② In the tax investigation conducted by the Defendant against the Plaintiff from January 3, 2014 to December 21, 201 of the same month, the representative EE of the Plaintiff’s transaction partner is found to have been deposited from January 2008 to December 2009 as the following table. From January 3, 2008 to the Plaintiff’s representative director CCC’s account, the amount of KRW 10,000,000, excluding KRW 425,343,000,000, 2000, excluding KRW 114,657,000 and KRW 63,600,000,000, which was issued by the tax invoice for KRW 263,734,606,600,000, excluding KRW 6366,500,000, which was issued by the Plaintiff.

③ The witness DD and the representative EE of AAE, who is a director of the Karo feed management department in the border region of BB, testified that there is no entry into a direct trade contract between BB and AA in this Court, and there is no direct trade sales contract between BB and AA.

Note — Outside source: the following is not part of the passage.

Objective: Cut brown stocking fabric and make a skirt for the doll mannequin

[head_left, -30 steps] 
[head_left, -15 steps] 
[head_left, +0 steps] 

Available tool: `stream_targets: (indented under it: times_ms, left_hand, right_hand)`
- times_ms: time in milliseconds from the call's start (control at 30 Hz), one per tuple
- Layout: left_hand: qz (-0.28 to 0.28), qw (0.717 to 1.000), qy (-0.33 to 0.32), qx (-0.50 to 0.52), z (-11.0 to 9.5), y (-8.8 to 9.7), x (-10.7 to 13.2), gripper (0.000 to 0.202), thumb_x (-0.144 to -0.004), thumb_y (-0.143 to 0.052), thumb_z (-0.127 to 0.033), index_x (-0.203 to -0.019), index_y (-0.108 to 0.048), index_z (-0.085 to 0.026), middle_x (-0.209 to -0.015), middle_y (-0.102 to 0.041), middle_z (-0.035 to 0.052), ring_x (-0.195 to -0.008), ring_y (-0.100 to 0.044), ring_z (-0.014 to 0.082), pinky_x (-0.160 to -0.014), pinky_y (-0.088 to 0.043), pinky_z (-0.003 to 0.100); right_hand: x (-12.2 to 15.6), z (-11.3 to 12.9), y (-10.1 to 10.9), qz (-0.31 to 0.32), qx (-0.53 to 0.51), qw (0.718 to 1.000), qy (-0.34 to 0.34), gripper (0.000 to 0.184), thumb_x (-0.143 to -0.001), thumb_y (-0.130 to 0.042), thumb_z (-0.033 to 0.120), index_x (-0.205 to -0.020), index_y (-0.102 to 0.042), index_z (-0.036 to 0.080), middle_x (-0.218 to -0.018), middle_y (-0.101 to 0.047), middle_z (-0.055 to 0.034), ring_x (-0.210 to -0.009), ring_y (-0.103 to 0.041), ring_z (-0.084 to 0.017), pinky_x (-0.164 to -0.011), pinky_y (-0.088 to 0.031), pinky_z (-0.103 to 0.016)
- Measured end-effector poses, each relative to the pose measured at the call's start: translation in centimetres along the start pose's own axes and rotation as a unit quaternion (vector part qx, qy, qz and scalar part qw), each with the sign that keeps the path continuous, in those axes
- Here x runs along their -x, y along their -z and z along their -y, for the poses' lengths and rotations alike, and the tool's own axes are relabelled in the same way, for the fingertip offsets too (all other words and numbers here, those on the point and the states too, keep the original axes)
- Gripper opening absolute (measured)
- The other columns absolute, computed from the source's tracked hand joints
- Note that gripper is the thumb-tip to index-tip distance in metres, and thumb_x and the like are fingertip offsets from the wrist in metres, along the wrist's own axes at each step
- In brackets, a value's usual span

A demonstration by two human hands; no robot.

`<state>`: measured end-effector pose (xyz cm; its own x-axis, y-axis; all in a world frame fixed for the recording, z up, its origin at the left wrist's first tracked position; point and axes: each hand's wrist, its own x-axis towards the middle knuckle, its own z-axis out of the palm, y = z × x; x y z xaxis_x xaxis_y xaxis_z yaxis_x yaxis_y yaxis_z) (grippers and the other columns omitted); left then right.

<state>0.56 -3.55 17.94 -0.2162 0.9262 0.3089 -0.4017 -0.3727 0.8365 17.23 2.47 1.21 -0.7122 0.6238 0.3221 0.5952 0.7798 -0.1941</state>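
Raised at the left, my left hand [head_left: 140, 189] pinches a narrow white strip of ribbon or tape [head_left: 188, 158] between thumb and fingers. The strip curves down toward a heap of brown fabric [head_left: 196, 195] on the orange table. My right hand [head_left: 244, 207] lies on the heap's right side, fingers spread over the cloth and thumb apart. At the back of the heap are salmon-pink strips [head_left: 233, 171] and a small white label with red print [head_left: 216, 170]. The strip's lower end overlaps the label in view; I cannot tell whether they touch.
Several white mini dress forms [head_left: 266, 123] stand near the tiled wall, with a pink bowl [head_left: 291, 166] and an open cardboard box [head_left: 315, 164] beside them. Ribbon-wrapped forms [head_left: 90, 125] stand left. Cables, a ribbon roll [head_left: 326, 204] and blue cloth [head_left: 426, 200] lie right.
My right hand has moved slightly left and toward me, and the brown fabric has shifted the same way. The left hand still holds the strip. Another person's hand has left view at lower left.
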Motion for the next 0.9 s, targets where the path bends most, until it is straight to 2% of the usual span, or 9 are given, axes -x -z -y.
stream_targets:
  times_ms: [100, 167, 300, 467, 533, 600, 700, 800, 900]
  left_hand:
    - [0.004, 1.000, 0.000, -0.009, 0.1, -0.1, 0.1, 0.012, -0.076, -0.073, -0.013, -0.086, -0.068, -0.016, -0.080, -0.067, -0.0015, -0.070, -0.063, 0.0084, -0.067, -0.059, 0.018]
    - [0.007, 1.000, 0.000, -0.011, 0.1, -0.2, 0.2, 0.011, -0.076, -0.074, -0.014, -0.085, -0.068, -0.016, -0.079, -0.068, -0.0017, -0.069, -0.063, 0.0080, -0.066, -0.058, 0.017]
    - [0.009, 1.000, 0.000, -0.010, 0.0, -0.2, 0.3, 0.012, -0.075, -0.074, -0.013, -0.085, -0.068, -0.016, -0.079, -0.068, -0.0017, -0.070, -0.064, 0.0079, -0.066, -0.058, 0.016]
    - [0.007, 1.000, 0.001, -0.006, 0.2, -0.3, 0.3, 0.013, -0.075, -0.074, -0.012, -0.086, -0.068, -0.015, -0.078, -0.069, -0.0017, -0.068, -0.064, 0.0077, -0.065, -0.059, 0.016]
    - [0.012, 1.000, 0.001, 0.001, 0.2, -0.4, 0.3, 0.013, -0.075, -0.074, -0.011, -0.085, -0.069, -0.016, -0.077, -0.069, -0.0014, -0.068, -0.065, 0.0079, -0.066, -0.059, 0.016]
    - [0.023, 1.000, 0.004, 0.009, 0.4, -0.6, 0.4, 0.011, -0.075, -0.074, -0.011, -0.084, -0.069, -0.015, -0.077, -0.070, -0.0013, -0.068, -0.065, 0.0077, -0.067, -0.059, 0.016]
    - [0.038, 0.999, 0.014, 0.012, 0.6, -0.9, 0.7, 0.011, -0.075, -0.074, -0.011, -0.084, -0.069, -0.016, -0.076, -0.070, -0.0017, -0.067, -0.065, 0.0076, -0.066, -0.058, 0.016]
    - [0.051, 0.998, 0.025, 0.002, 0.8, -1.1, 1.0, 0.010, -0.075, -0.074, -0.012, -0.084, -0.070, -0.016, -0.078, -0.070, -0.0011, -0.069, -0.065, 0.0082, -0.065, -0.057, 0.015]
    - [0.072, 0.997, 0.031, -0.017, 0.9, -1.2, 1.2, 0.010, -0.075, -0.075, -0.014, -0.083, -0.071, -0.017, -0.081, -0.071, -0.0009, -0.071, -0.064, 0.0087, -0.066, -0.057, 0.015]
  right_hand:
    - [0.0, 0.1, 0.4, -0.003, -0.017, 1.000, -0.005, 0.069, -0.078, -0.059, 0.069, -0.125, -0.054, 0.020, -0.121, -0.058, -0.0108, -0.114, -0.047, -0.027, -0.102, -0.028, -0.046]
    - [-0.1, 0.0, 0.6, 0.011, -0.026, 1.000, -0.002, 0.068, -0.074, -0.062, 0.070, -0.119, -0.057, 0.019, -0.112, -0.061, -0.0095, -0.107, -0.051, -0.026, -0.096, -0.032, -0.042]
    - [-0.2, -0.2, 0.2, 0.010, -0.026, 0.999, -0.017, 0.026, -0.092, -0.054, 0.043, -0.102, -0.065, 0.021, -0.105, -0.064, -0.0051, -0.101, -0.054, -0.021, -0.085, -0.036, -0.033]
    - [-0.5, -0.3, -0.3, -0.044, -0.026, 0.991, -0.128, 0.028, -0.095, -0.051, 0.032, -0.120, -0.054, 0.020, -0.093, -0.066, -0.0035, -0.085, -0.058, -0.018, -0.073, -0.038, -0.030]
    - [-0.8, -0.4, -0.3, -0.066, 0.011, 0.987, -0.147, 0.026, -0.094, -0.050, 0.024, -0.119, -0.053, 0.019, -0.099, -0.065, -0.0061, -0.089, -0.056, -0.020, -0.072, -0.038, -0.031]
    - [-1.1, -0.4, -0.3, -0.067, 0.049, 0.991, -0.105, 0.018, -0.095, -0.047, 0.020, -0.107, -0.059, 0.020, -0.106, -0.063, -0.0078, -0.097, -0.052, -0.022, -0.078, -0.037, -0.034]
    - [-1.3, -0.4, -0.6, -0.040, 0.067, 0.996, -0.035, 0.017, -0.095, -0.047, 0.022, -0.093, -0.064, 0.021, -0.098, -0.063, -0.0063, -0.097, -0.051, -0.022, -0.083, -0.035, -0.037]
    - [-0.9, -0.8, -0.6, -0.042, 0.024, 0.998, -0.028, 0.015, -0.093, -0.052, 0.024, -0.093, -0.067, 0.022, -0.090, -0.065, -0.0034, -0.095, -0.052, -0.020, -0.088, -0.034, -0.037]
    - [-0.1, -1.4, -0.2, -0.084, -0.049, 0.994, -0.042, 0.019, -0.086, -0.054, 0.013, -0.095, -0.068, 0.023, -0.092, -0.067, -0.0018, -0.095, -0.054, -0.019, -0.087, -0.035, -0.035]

④ According to the sales status of BB in 2008 and 2009 (Evidence No. 6), BB allocated customer numbers to each feed seller, and accordingly adjusted feed sales weight, feed sales amount, input amount, and attempted balance on a monthly basis. The transaction partner of BB includes only Plaintiff, FF, GG, HH, III, JJ, JJ, KJ, and K. However, customer numbers and sales of AA are not indicated.

⑤ From July 2009 to June 2010, AA was supplied with feed by direct trade via the Plaintiff from LL to the Plaintiff. LL was issued a tax invoice for the amount of feed sales to AA. On the other hand, AA was not issued a tax invoice from October 2008 to June 2009 for the use of BB’s feed.

6) The Plaintiff asserts that, among the counter party to the direct trade contract of BB, GG, HH et al. except the amount of KRW KRW 10,000, the direct trade contract with BB was not prepared. Thus, even if the direct trade contract between AA and BB was not submitted, the Plaintiff should not deny the direct trade contract between AA and BB on the ground that it was not submitted. However, other farms such as GG and HH et al. are given a customer number from BB, and there were sales details accordingly, the AA cannot be deemed as being the same as GG and HH et al.

7) The Plaintiff asserts that direct trade between BB and AA is arranged and fees are collected. However, any part of the fees received from BB is not entirely specified as a part of AA's good offices and management.

8. Although the Plaintiff alleged that the BB issued an excessive tax invoice by mistake on the feed supplied to AA to another customer, the Plaintiff did not raise an objection that the BB issued an excessive tax invoice by the other transaction party.

3. Conclusion

Therefore, the plaintiff's claim is dismissed as it is without merit. It is so decided as per Disposition.